Notes & Photos of Pens:

Lettering illumination supply list

Above are the basic pens and materials I use. NOTE the OR for the pens,
either the FaberCastell Pitt Pens or the Copic Permanent Markers

white pens for correction photo

NOTES ON WHITE PENS:
You only need one pen, but I thought I would show these three as good options. The Elmer’s Painters Pen, #1, is the one I’ve used the most. I purchased #2 recently as a new product from our local Blick store and have been quite happy with it. I prefer one of these two because they also write words fairly well if I go at a slower pace, which seems to be the case with all the white pens I’ve tried. When I am correcting a mistake, it required 2-4 coats of the pen to cover the black ink, which is a bit of a downside. #3 is the most opaque white, so it makes it good for corrections with less layers, but I have found it harder to control so I do not choose it to write with. As far as writing with white pen, the Gelly Roll by Sakura was my first and still my favorite.
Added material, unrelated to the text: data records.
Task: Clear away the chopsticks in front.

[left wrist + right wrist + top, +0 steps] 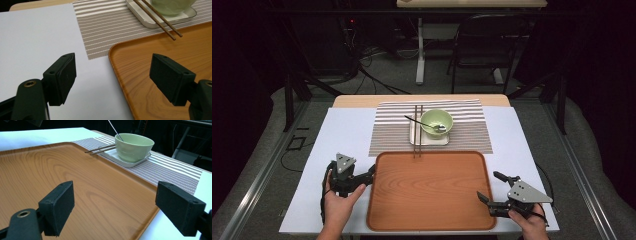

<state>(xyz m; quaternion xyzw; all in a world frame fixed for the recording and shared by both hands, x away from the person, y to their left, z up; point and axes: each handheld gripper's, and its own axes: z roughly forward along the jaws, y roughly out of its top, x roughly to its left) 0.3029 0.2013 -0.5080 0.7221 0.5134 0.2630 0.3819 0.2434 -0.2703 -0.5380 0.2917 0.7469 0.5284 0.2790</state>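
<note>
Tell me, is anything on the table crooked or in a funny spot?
The chopsticks look a bit odd: they lie across the white dish, and their near tips poke over the rim of the wooden tray. A spoon leans in the green bowl. Nothing looks spilled or broken.

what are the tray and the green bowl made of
Tray: looks like wood or a wood-print laminate, with visible grain and a smooth satin sheen. Green bowl: probably glazed ceramic or melamine, smooth with soft highlights; the look alone cannot settle which.
</note>
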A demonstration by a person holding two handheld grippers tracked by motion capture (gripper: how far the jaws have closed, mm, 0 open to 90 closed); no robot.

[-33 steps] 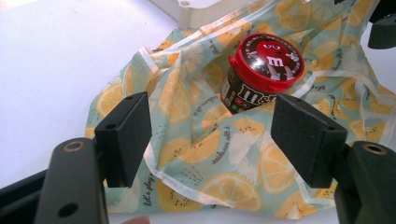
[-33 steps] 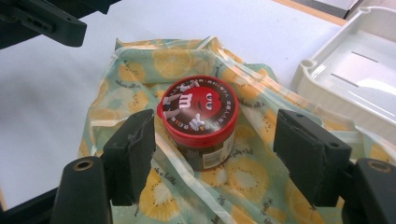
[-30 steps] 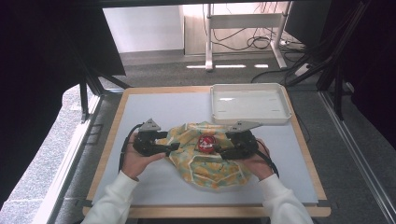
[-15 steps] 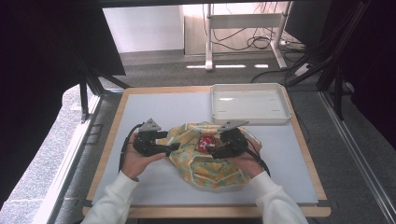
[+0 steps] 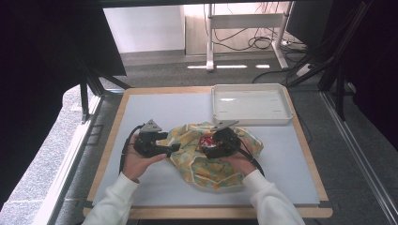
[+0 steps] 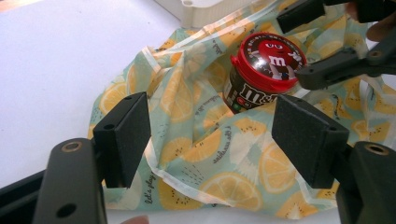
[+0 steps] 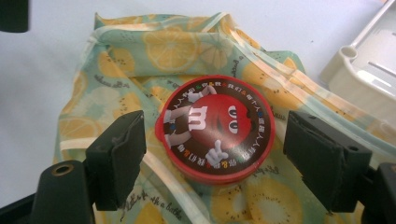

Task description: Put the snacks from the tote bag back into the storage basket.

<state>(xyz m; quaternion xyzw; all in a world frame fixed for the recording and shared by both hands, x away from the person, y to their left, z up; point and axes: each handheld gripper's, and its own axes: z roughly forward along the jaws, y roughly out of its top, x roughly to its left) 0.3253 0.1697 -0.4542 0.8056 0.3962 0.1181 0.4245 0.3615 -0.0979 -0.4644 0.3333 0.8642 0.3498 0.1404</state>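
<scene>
Right gripper (image 7: 212, 154) over the candy jar (image 7: 215, 128) — jaws just opened, apart, flanking its red lid (no contact). Left gripper (image 6: 219, 135) jaws apart over the lemon-print cloth (image 6: 187, 140) on the counter (image 5: 150, 112).

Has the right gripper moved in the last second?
Yes. Measured against the white tray, the right gripper has slid left in the high view, over the red-lidded jar on the lemon cloth. Its fingers have just been opening, with the jar between them.

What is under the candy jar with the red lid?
The candy jar stands on the lemon-print cloth, which lies on the white table. Its base and the table beneath are covered.
</scene>
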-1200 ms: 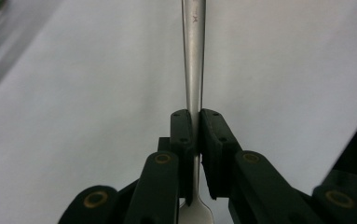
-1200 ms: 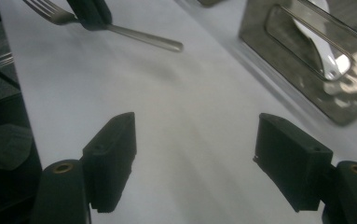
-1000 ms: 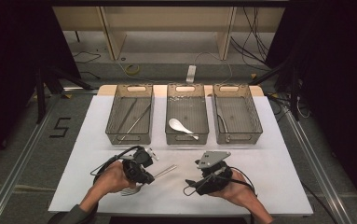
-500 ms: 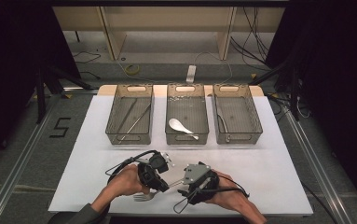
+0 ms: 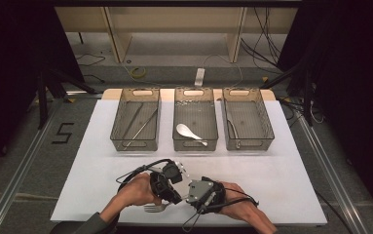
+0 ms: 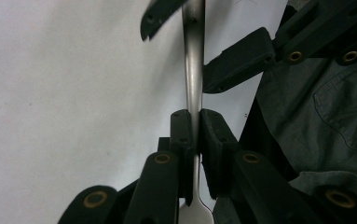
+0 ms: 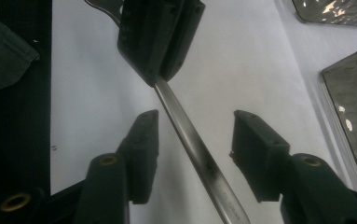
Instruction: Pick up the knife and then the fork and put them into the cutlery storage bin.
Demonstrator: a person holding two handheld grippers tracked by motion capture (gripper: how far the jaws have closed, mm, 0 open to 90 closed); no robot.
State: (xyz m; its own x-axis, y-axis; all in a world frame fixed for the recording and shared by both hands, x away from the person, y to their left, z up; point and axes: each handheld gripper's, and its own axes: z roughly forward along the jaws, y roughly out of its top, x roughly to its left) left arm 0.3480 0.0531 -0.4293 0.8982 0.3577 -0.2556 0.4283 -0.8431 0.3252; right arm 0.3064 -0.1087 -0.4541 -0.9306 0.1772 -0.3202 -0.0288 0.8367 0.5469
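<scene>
Grippers have been brought together at the near edge of the white table [image 5: 281, 165] since a second ago, when they were being held apart. A fork [image 6: 193, 70] is being clamped at its neck by the left gripper [image 5: 167, 181], whose jaws are pressed tight on it, with the prongs showing pale below the hand in the high view. The right gripper [image 7: 195, 158] has just been closing, and its jaws are being held either side of the fork's handle, not yet touching it. Nothing is being blocked between the hands and three wire baskets farther back. Two thin metal sticks are being held in the left basket [image 5: 118, 124], a white spoon [image 5: 190, 133] in the middle basket [image 5: 213, 122], and a metal utensil in the right basket [image 5: 267, 124].
</scene>
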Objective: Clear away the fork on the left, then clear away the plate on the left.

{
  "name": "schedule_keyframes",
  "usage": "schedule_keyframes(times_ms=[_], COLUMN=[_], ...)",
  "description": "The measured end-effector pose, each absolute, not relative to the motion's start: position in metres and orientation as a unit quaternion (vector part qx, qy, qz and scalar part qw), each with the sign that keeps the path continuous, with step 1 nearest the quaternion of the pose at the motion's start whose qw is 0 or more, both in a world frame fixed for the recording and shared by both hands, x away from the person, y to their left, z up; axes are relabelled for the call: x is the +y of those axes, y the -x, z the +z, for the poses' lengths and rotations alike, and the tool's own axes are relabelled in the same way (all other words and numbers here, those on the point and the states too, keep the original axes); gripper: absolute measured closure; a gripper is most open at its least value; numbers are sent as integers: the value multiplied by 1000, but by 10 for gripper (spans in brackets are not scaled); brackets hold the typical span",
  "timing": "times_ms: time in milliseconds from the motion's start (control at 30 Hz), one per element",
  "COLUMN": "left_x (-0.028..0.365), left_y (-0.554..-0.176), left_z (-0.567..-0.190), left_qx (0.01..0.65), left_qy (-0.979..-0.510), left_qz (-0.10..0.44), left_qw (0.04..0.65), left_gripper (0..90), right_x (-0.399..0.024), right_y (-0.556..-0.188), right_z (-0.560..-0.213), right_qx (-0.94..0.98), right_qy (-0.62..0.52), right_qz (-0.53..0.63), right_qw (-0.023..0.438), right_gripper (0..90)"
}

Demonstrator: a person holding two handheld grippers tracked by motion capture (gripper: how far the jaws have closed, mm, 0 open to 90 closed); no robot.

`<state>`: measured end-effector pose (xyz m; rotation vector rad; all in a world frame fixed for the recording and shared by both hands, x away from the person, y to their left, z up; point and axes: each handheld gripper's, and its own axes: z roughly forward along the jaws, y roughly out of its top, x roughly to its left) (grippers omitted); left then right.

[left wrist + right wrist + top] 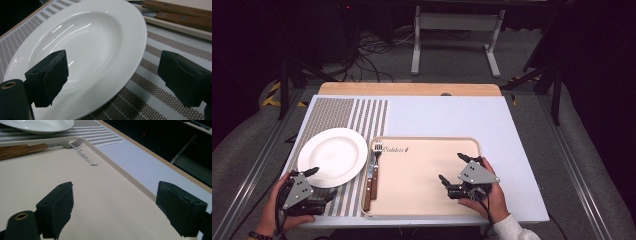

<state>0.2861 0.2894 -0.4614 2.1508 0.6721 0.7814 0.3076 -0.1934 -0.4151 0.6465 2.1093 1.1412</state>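
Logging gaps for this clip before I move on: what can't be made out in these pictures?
- Knife blade: high view, too small and tight against the fork to tell apart.
- Cutlery handles: left gripper view, cut off by the top and right edges.
- Tray lettering: small and blurred in the high and right gripper views.
- Plate: right gripper view, cut off at the top edge.

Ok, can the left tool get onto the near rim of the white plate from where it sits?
Probably yes. The left tool is open, one jaw over the plate and the other over the striped mat beside it, so the rim lies between them with nothing in the way.
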Motion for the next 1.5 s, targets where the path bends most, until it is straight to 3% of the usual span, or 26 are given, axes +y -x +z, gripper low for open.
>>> schedule_keyframes(times_ms=[533,900,1400,1500], left_x=[290,275,260,258], left_y=[-290,-295,-306,-307], left_z=[-469,-475,-479,-480], left_qx=[260,234,225,221], left_qy=[-842,-852,-846,-850], left_qz=[335,384,412,405], left_qw=[333,269,251,254], left_gripper=[148,220,254,294], right_x=[-189,-192,-190,-191], right_y=[-310,-306,-298,-299], right_z=[-415,-415,-416,-416], right_qx=[807,805,812,809], right_qy=[-241,-241,-229,-236], right_qz=[435,436,420,424], right_qw=[320,322,335,331], right_gripper=[157,158,157,157])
It is not permanent though, so it requires spraying over the white writing/doodling with a fixative before  putting any wet media over it.

Metallic Pens photo

NOTES ON METALLIC PENS:
Using metallic pens in your journal is totally optional. If you do, here are pens I’ve found to be permanent, not smearing when water media and acrylic medium is brushed on top of them. The gold leaf pen is quite gold, but the fumes are very strong. If you are sensitive to that, I would avoid that pen. You’ll watch me experiment in the video with some metallic pens, finding what doesn’t work as well as what does. Even though the Metallic Pitt pens say they are permanent, they are not.

2 Comments
  1. Lisa

    Hi Valerie,

    I’m a little confused about all the various mediums art journalers use – do you use a liquid matte medium or a gel? In the videos it looks very liquid but it’s in the same containers as the gel, so I wanted to be sure I got the kind that works best for these techniques.

    Thank you!
    Lisa

    • I use liquid/fluid matte medium for the techniques in this journal. In the U.S. it is called matte medium. The container you see in the video is the container it came in. I hope that clarifies it for you.